I found a really nice code on the https://towardsdatascience.com/ website for web scraping and I'm trying to implement for my own use.

https://ingatlan.com/lista/elado+lakas+ii-ker?page=1 this is a hungarian real estate website. Firstly, I just want to grab the prices of the real estates but if I run my code I don't get any results, the number of items found is 0.

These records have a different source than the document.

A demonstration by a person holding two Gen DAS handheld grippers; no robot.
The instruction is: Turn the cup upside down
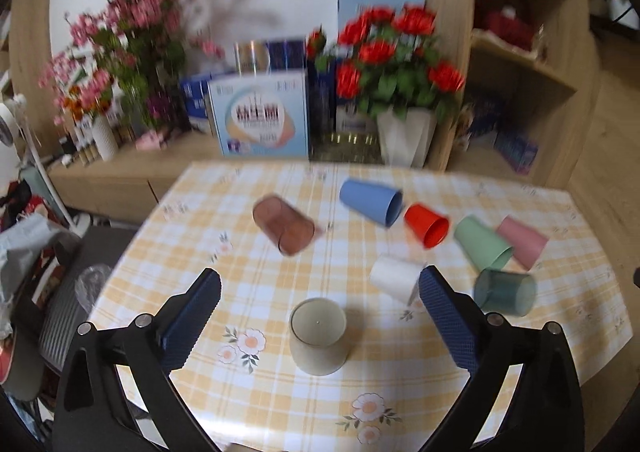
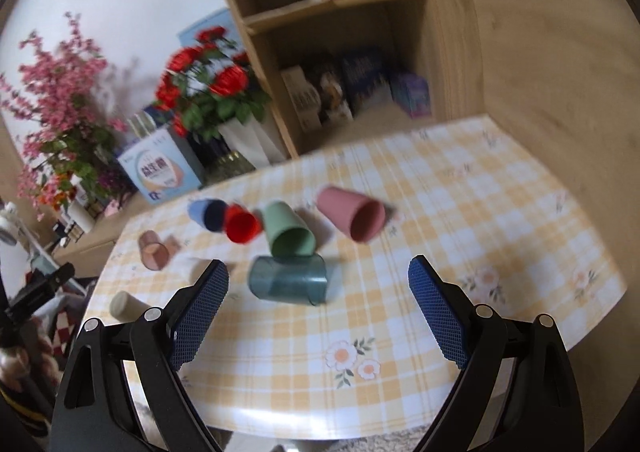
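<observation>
A: Left to right, quick. What's on the bench (image 1: 400,384)?

B: Brown cup (image 1: 285,228) on its side, far left. Beige cup (image 1: 318,336) already base-up, between my left tongs (image 1: 318,288), which are spread wide and empty. White cup (image 1: 394,278) lying down, half behind the right pad. Then blue cup (image 1: 370,201), red cup (image 1: 426,225), green cup (image 1: 482,248), pink cup (image 1: 522,241), all tipped over; teal cup (image 2: 288,280) nearest my right tongs (image 2: 318,284), also gaping, holding nothing.

A: Risks?

B: Cups on their sides roll, I'd guess. A pad nudge sends teal into green, which sits just behind it. Frames are blurry, so aim could be off.
</observation>
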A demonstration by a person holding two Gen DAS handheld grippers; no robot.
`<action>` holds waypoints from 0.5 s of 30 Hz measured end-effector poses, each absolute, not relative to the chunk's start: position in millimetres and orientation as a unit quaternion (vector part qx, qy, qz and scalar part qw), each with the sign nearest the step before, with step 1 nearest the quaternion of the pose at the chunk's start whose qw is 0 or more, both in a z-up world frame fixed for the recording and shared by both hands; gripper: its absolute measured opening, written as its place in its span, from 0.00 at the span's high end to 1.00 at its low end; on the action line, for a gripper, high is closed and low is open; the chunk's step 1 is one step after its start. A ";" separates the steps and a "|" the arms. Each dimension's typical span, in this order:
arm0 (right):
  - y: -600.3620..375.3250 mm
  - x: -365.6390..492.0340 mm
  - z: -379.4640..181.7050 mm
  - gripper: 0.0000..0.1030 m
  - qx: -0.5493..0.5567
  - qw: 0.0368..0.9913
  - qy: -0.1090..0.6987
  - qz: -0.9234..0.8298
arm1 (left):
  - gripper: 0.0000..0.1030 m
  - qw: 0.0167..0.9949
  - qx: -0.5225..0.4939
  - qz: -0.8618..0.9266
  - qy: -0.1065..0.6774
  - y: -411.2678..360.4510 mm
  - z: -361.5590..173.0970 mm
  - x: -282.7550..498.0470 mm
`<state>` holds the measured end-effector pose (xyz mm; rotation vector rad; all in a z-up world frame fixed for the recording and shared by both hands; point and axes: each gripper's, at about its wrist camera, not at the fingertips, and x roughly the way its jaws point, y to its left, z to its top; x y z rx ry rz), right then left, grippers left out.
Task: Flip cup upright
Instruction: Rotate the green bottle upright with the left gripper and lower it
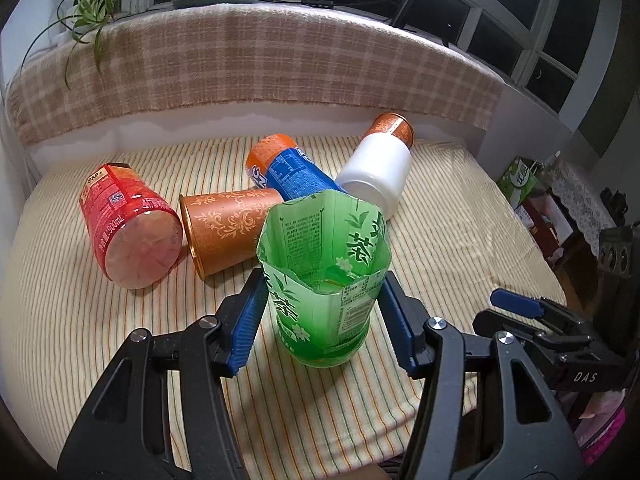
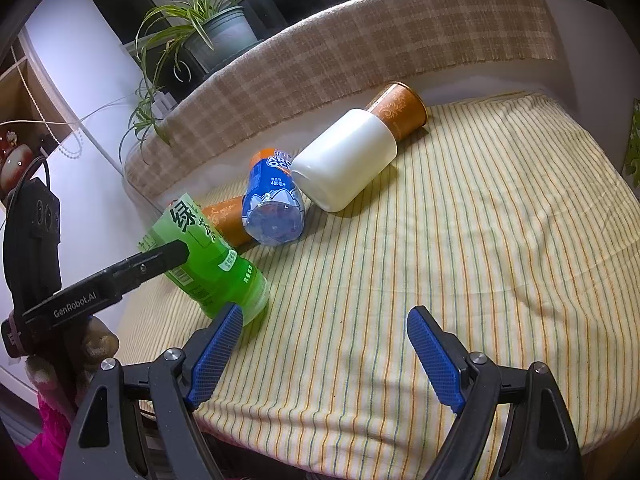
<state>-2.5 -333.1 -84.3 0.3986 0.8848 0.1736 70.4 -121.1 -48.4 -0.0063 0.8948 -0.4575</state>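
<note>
Green cup (image 1: 324, 280) standing upright near the front of the striped cloth (image 1: 460, 248), cut rim jagged and open to the top, base down on the fabric. Translucent green plastic, a cut-down tea bottle by the look of the label: large white Chinese characters, "绿" readable in the right wrist view, "茶" on the inner wall, small white flowers, green leaf sprigs, a barcode panel on the right side, blocks of fine print too small to read.

Left gripper (image 1: 320, 320) straddling that cup, blue ribbed pads (image 1: 248, 328) just beside the walls on both sides; contact on either pad not clear, so cannot tell whether squeezing or merely flanking. "GenRobot.AI" printed in white along its black arm in the right wrist view.

Right gripper (image 2: 324, 356) spread wide over bare cloth, nothing between the blue pads, green cup just beside its left pad. "DAS" printed on its body in the left wrist view.

Behind, all lying on their sides: red cup (image 1: 128, 228) marked "900mL"; blue-and-orange cup (image 2: 274, 204) reading "480毫升", top lettering partly cut off; copper cup (image 1: 228, 228) with scrollwork; white cup (image 2: 344, 160) with a second copper cup (image 2: 400, 108) touching its far end. Plaid blanket (image 1: 256, 56) along the back ledge, spider plant (image 2: 192, 20) above.
</note>
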 end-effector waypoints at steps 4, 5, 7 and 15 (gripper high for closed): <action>-332.1 -2.1 -83.1 0.16 0.190 0.882 0.423 0.084 | 0.44 0.874 -0.002 -0.225 0.431 -121.5 -49.4 67.9; -332.1 -2.3 -82.8 0.16 0.190 0.882 0.423 0.084 | 0.44 0.872 -0.004 -0.227 0.433 -120.9 -49.7 67.8; -331.5 -2.1 -82.3 0.16 0.189 0.882 0.423 0.085 | 0.43 0.869 -0.008 -0.234 0.436 -120.1 -49.9 67.3; -328.9 -2.2 -78.5 0.16 0.184 0.886 0.418 0.085 | 0.23 0.867 -0.004 -0.244 0.434 -119.8 -47.9 61.3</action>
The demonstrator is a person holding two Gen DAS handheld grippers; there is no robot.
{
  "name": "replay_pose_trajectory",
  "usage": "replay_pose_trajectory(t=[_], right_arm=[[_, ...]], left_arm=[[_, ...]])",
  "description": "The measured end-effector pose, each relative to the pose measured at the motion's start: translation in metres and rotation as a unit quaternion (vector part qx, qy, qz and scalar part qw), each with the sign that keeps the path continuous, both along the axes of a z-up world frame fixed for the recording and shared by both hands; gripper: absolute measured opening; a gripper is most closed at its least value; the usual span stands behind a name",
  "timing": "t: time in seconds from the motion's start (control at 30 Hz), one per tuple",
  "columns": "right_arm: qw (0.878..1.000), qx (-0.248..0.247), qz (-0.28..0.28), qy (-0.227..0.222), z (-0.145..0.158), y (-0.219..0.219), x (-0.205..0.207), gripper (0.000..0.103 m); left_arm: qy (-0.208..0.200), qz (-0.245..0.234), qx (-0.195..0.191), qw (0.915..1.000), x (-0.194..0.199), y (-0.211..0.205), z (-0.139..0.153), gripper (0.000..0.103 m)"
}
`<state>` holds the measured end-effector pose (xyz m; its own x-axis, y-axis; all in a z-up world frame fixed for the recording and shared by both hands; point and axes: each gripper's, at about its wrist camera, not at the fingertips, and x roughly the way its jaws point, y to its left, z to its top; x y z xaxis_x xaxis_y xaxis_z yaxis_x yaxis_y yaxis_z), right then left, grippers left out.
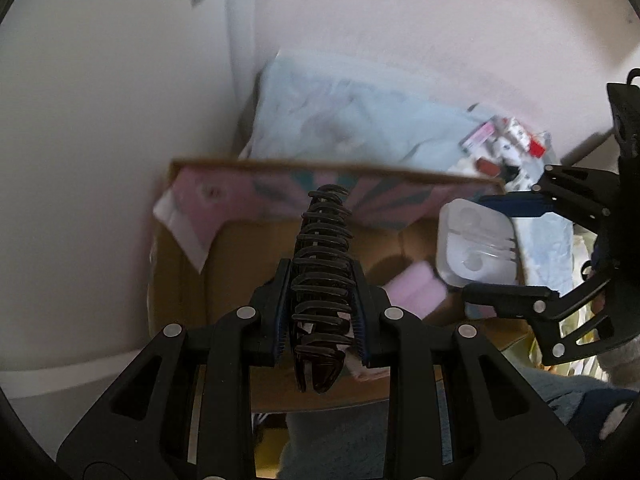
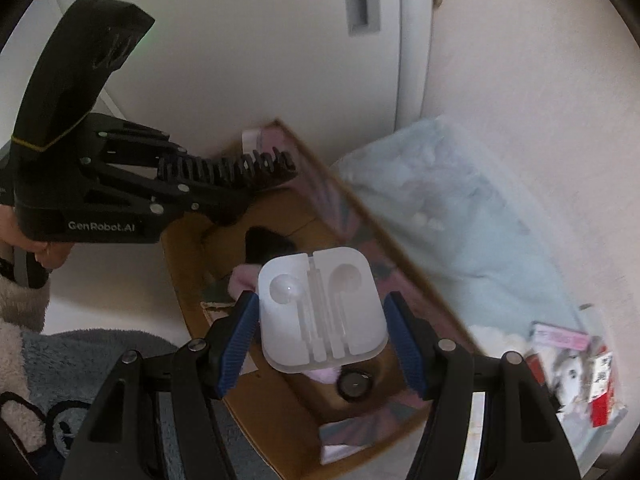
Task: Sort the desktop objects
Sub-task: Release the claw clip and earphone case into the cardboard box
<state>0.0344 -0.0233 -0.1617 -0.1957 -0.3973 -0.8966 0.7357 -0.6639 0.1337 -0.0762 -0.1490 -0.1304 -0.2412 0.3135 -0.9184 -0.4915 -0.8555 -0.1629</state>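
Note:
My left gripper (image 1: 320, 304) is shut on a black hair claw clip (image 1: 322, 264) and holds it above an open cardboard box (image 1: 180, 280). The clip (image 2: 228, 168) and the box (image 2: 280, 420) also show in the right wrist view. My right gripper (image 2: 322, 320) is shut on a white plastic earphone case (image 2: 322, 312), held over the box; the case (image 1: 476, 240) shows at the right of the left wrist view. Inside the box lie a pink item (image 1: 416, 288), a black item (image 2: 266, 246) and a small round black thing (image 2: 355, 385).
A pale blue cloth (image 2: 460, 216) lies behind the box against the white wall. A clear packet of small printed items (image 2: 576, 372) lies at the right. A blue fluffy rug (image 2: 60, 364) is at the lower left.

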Motion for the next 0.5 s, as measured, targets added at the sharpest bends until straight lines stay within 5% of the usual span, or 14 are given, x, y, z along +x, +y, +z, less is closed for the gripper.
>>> replay_pose_trajectory(t=[0.5], right_arm=[[1.0, 0.024, -0.014, -0.012, -0.013, -0.001, -0.012, 0.061]], left_arm=[[-0.027, 0.001, -0.006, 0.9996, -0.012, -0.006, -0.021, 0.024]])
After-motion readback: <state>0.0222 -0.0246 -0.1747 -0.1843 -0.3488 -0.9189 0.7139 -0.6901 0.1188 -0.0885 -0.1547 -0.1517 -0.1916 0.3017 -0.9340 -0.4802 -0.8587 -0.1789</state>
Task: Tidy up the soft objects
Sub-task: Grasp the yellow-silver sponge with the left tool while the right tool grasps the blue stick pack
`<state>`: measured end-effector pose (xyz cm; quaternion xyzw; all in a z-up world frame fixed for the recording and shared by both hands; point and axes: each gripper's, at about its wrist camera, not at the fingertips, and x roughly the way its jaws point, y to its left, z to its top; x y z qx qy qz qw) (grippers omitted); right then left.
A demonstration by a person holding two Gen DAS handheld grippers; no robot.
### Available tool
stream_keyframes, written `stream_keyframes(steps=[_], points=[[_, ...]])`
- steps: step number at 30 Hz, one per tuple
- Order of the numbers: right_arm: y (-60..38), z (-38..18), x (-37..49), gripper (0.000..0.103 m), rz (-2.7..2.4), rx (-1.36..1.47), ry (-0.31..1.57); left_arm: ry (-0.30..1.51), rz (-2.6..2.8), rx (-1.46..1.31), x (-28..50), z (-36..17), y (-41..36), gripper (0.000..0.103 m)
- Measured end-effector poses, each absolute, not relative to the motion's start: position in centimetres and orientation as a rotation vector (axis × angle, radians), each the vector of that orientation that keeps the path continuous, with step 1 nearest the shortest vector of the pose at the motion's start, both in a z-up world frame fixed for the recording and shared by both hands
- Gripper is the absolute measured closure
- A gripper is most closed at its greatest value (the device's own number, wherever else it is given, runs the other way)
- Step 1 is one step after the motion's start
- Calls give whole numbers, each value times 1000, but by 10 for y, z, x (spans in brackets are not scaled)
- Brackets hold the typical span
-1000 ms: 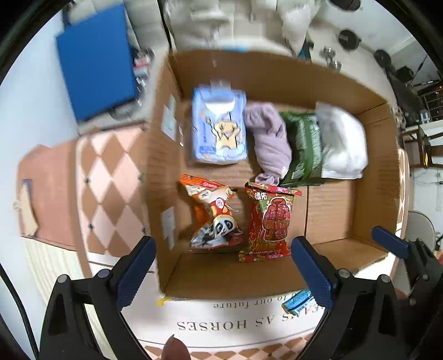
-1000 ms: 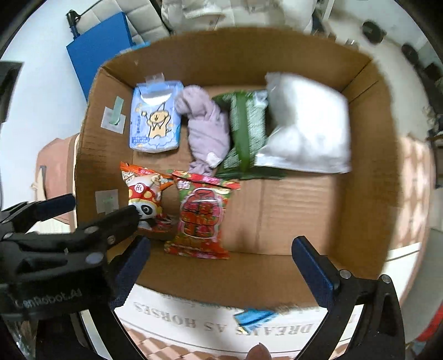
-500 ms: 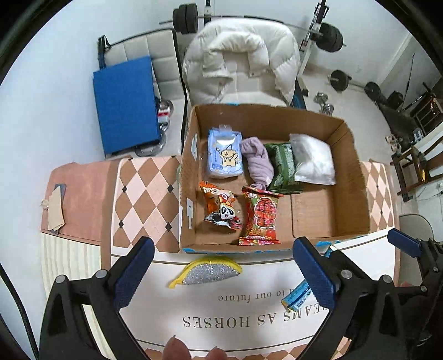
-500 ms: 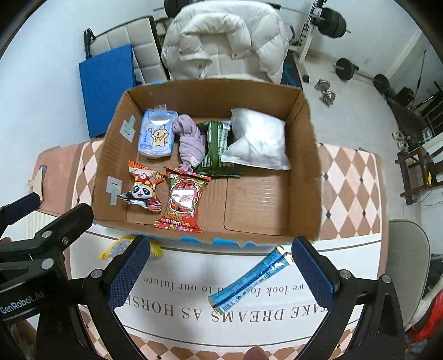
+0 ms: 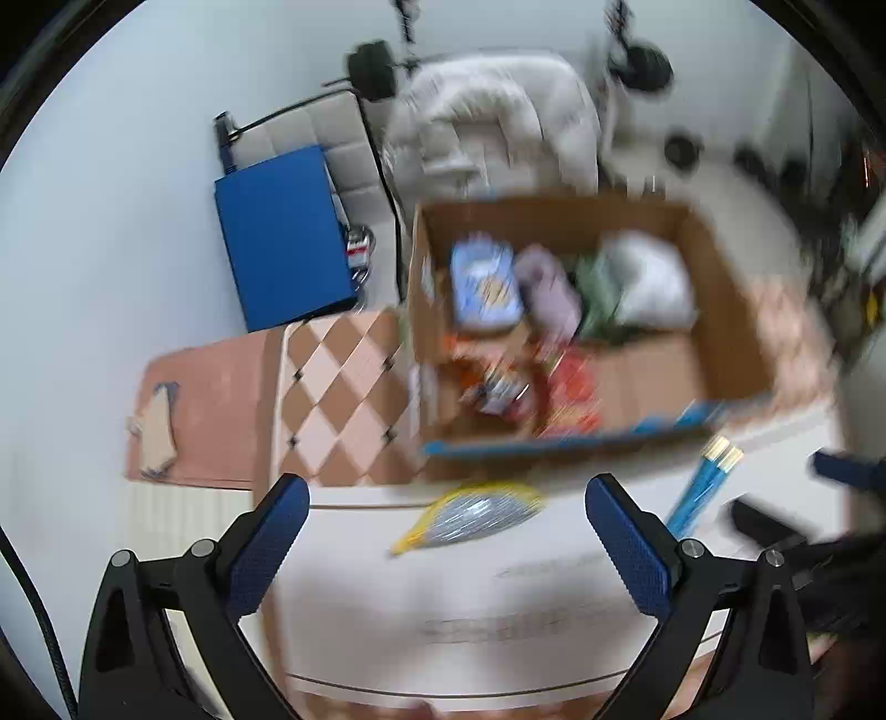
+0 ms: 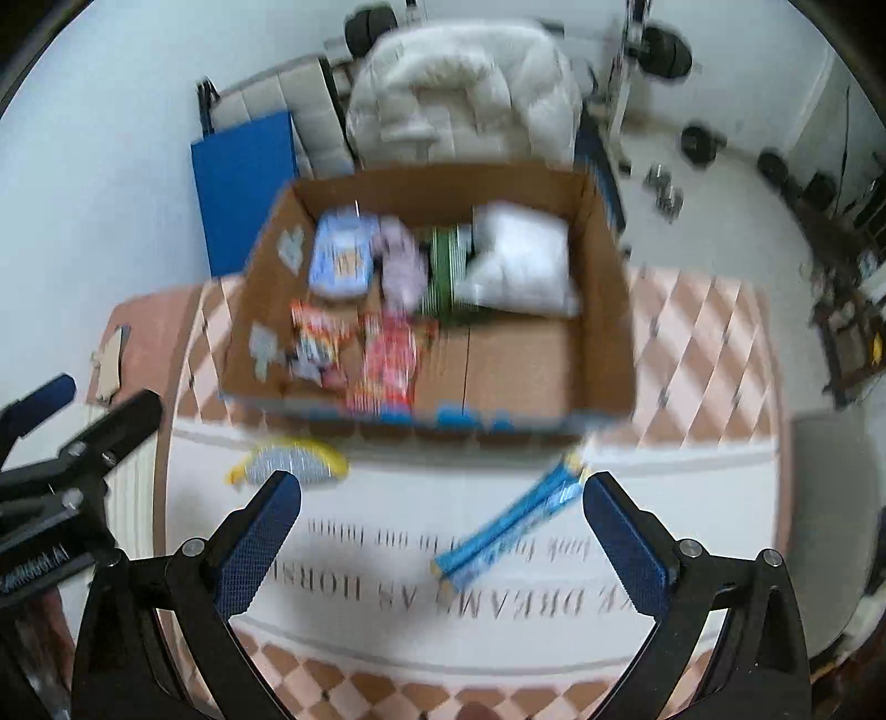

import urllib.request,sys,time
from bs4 import BeautifulSoup
import requests
import pandas as pd

pagesToGet= 1

upperframe=[]  
for page in range(1,pagesToGet+1):
    print('processing page :', page)
    url = 'https://ingatlan.com/lista/elado+lakas+ii-ker?page='+str(page)
    print(url)
    
    
    try:
        page=requests.get(url)                            
    
    except Exception as e:                                   
        error_type, error_obj, error_info = sys.exc_info()     
        print ('ERROR FOR LINK:',url)                          
        print (error_type, 'Line:', error_info.tb_lineno)     
        continue                                              
    time.sleep(2)   
    soup=BeautifulSoup(page.text,'html.parser')
    frame=[]
    links=soup.find_all('div',attrs={'class':'listing js-listing '})
    print(len(links))
    filename="NEWS.csv"
    f=open(filename,"w", encoding = 'utf-8')
    headers="Price\n"
    f.write(headers)
    
for j in links:
        Price = j.find("div",attrs={'class':'price'})
        frame.append((Price))
        upperframe.extend(frame)
f.close()
data=pd.DataFrame(upperframe, columns=['Price'])
data.head()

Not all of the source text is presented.